INFO:Transferred /path/to/container/loose to /path/to/backup/live-backup
INFO:Dumped the SQLite database to /tmp/tmpgewwse3f/packs.idx
INFO:Transferred SQLite database to /path/to/backup/live-backup
INFO:Transferred /path/to/container/packs to /path/to/backup/live-backup
INFO:Backup moved from '/path/to/backup/live-backup' to '/path/to/backup/backup_20231207142913_pz7m'.
INFO:Added symlink 'last-backup' to 'backup_20231207142913_pz7m'.
INFO:Deleted old backup: /path/to/backup/backup_20231207131741_zar7

For more detailed information about how the backup is made, see the next section.

Detailed info/design

The primary purpose of the backup functionality is to copy the content of the container in a specific order that prevents data corruption due to the container being updated. This order is the following

  1. loose files;

  2. sqlite database that contains the packed file indexes;

  3. packed files.

To understand why, let’s consider ways the backup could become corrupted:

  • In the case of packing files (optimize) or adding directly packed files, the library first adds data to the pack file and then writes the metadata to the sqlite database. The backup becomes corrupted if the following happens

    1. data is being added to a pack file;

    2. backup copies the pack file, containing the incomplete section;

    3. packfile is completed & the sqlite database is updated;

    4. backup copies the sqlite database.

    This results in the backup containing an index that references an incomplete section in a pack file. To prevent this, is to always copy first the sqlite db and then the pack files. This can still result in an incomplete section in the pack files but it effectively doesn’t exist for the backup.

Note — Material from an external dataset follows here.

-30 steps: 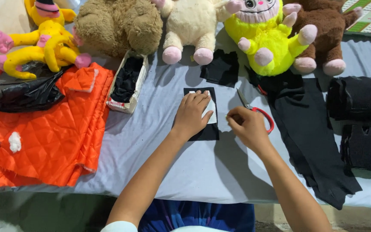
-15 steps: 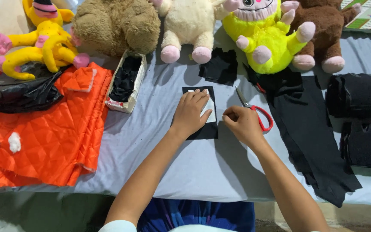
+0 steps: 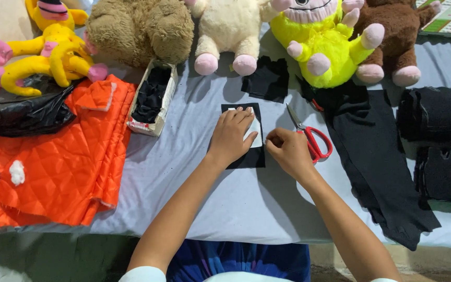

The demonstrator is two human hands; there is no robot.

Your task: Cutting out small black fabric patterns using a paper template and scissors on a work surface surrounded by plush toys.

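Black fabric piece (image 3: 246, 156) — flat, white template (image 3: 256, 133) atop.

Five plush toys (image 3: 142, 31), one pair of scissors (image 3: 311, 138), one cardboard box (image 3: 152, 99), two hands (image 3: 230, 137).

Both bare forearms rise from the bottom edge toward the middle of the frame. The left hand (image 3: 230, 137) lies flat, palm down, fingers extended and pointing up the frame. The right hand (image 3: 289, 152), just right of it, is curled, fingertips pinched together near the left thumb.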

  • If loose files are packed up at the end, the following might happen:

    1. backup copies pack files & sqlite db;

    2. user runs optimize & clean_storage, which adds loose files to a pack & deletes the original files;

    3. backup copies loose files.

    This results in files missing in the backup. Therefore, loose files should be copied first.

Note: one should not run the backup while repacking and deleting files.

Implementation details:

  • The backup command runs operating-system-level commands on the destination machine by using the python subprocess library. These currently include

    1. running rsync.

    2. For remote destinations, checking if it is accessible (ssh <remote> exit);

    3. checking if destination path exists ([ -e <path> ]);

    4. checking if destination directory can be made, if it doesn’t exist (mkdir <path>);

    5. moving and removing folders.

    For 3-5, remote cases just append ssh <remote> in front of the command, while rsync is used via its native interface to access a remote destination. For both of these cases of remote access, the standard configuration options of OpenSSH are used (such as configuration in ~/.ssh/config)

  • Steps in order:

    • Input validation:

      • is remote accessible?

      • is DEST accessible?

      • is rsync executable found?

    • Check if a backup already exists in DEST

      • if yes, use the most recent one (based on timestamp in name) for rsync --link-dest argument in all rsync calls

    • Create DEST/live-backup folder

    • rsync loose folder to DEST/live-backup

    • dump sqlite database in a safe manner to a tempfile.TemporaryDirectory()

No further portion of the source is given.